** What to produce **
What you should output is the data below, unchanged in every character.

** Material provided **
= = = = = = =

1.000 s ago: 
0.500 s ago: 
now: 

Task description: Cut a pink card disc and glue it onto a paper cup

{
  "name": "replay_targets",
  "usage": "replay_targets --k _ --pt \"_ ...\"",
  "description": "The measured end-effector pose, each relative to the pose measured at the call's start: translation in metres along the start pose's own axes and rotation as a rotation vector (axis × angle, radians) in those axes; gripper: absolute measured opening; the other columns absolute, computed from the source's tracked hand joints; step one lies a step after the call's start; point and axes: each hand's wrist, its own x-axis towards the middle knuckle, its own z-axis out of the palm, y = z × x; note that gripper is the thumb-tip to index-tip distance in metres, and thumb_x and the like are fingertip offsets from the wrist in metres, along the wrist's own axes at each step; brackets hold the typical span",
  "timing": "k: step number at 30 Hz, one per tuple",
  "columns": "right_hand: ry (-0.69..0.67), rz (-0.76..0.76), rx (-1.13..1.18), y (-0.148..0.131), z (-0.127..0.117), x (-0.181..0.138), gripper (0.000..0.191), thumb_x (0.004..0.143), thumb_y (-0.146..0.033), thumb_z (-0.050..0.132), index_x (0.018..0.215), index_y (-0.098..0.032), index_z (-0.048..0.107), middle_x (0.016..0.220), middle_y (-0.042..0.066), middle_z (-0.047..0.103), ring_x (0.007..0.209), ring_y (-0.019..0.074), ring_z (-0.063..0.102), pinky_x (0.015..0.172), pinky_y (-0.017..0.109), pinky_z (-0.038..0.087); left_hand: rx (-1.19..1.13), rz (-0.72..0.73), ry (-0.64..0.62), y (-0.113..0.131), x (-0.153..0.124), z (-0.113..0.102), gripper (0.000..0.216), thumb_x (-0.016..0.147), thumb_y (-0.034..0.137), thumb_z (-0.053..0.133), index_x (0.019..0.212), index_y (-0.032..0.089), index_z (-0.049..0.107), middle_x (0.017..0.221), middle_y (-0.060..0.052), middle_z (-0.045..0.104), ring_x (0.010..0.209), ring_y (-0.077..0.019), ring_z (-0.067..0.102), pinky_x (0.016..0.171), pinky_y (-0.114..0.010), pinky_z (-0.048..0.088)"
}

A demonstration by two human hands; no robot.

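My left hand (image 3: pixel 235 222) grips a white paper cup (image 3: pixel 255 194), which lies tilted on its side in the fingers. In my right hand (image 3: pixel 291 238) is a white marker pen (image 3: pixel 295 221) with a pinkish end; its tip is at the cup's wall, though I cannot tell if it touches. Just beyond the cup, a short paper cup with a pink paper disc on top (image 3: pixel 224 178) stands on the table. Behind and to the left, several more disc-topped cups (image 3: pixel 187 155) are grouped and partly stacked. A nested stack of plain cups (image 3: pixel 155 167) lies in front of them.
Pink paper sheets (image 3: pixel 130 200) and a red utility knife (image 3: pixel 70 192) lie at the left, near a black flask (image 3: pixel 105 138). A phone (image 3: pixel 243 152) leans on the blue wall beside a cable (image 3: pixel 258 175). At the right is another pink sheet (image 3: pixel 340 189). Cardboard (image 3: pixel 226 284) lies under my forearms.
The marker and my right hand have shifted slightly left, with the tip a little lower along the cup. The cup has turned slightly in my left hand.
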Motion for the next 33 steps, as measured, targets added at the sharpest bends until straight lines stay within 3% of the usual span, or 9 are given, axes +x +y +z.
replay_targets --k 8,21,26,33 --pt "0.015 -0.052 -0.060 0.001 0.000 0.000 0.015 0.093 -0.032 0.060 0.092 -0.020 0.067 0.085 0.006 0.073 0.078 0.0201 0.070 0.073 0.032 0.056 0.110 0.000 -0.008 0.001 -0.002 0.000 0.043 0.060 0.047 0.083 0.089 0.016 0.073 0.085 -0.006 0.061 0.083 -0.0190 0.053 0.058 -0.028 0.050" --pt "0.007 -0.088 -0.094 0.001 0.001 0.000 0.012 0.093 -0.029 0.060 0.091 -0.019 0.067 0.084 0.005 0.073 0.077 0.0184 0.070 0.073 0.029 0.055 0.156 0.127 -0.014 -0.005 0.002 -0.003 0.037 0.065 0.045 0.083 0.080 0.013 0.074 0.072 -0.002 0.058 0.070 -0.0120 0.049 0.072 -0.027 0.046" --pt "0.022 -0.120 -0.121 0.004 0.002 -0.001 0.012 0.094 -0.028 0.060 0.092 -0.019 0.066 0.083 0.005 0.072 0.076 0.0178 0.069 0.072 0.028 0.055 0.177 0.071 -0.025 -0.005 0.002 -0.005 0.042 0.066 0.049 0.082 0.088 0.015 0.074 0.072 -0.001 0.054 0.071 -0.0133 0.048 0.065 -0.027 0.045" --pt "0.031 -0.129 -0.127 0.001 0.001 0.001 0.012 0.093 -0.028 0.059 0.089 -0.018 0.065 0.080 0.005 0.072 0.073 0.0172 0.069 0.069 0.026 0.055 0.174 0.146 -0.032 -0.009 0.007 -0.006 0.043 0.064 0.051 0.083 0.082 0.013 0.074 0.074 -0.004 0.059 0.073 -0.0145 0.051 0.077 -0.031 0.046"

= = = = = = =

** Response area **
1.000 s ago: 
0.500 s ago: 
now: 

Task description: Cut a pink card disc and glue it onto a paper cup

{
  "name": "replay_targets",
  "usage": "replay_targets --k _ --pt \"_ ...\"",
  "description": "The measured end-effector pose, each relative to the pose measured at the call's start: translation in metres along the start pose's own axes and rotation as a rotation vector (axis × angle, radians) in those axes; gripper: absolute measured opening; the other columns absolute, computed from the source's tracked hand joints; step one lies a step after the call's start; point and axes: each hand's wrist, its own x-axis towards the middle knuckle, its own z-axis out of the palm, y = z × x; note that gripper is the thumb-tip to index-tip distance in metres, and thumb_x and the like are fingertip offsets from the wrist in metres, along the wrist's own axes at each step; brackets hold the typical span",
  "timing": "k: step number at 30 Hz, one per tuple",
  "columns": "right_hand: ry (-0.69..0.67), rz (-0.76..0.76), rx (-1.13..1.18), y (-0.148..0.131), z (-0.127..0.117), x (-0.181..0.138), gripper (0.000..0.191), thumb_x (0.004..0.143), thumb_y (-0.146..0.033), thumb_z (-0.050..0.132), index_x (0.018..0.215), index_y (-0.098..0.032), index_z (-0.048..0.107), middle_x (0.016..0.220), middle_y (-0.042..0.066), middle_z (-0.047..0.103), ring_x (0.007..0.209), ring_y (-0.019..0.074), ring_z (-0.063..0.102), pinky_x (0.015..0.172), pinky_y (-0.017..0.109), pinky_z (-0.038..0.087); left_hand: rx (-1.19..1.13), rz (-0.72..0.73), ry (-0.64..0.62), y (-0.113..0.131), x (-0.153..0.124), z (-0.113..0.102), gripper (0.000..0.216), thumb_x (-0.016..0.147), thumb_y (-0.034..0.137), thumb_z (-0.053..0.133), index_x (0.019..0.212), index_y (-0.032..0.089), index_z (-0.049..0.107), middle_x (0.017..0.221), middle_y (-0.060..0.052), middle_z (-0.045..0.104), ring_x (0.010..0.209), ring_y (-0.077..0.019), ring_z (-0.067..0.102), pinky_x (0.016..0.171), pinky_y (-0.114..0.010), pinky_z (-0.048..0.088)"
}

A demonstration by two human hands; no robot.

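My left hand (image 3: pixel 235 222) grips a white paper cup (image 3: pixel 255 194), which lies tilted on its side in the fingers. In my right hand (image 3: pixel 291 238) is a white marker pen (image 3: pixel 295 221) with a pinkish end; its tip is at the cup's wall, though I cannot tell if it touches. Just beyond the cup, a short paper cup with a pink paper disc on top (image 3: pixel 224 178) stands on the table. Behind and to the left, several more disc-topped cups (image 3: pixel 187 155) are grouped and partly stacked. A nested stack of plain cups (image 3: pixel 155 167) lies in front of them.
Pink paper sheets (image 3: pixel 130 200) and a red utility knife (image 3: pixel 70 192) lie at the left, near a black flask (image 3: pixel 105 138). A phone (image 3: pixel 243 152) leans on the blue wall beside a cable (image 3: pixel 258 175). At the right is another pink sheet (image 3: pixel 340 189). Cardboard (image 3: pixel 226 284) lies under my forearms.
The marker and my right hand have shifted slightly left, with the tip a little lower along the cup. The cup has turned slightly in my left hand.
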Motion for the next 33 steps, as measured, targets added at the sharpest bends until straight lines stay within 3% of the usual span, or 9 are given, axes +x +y +z.
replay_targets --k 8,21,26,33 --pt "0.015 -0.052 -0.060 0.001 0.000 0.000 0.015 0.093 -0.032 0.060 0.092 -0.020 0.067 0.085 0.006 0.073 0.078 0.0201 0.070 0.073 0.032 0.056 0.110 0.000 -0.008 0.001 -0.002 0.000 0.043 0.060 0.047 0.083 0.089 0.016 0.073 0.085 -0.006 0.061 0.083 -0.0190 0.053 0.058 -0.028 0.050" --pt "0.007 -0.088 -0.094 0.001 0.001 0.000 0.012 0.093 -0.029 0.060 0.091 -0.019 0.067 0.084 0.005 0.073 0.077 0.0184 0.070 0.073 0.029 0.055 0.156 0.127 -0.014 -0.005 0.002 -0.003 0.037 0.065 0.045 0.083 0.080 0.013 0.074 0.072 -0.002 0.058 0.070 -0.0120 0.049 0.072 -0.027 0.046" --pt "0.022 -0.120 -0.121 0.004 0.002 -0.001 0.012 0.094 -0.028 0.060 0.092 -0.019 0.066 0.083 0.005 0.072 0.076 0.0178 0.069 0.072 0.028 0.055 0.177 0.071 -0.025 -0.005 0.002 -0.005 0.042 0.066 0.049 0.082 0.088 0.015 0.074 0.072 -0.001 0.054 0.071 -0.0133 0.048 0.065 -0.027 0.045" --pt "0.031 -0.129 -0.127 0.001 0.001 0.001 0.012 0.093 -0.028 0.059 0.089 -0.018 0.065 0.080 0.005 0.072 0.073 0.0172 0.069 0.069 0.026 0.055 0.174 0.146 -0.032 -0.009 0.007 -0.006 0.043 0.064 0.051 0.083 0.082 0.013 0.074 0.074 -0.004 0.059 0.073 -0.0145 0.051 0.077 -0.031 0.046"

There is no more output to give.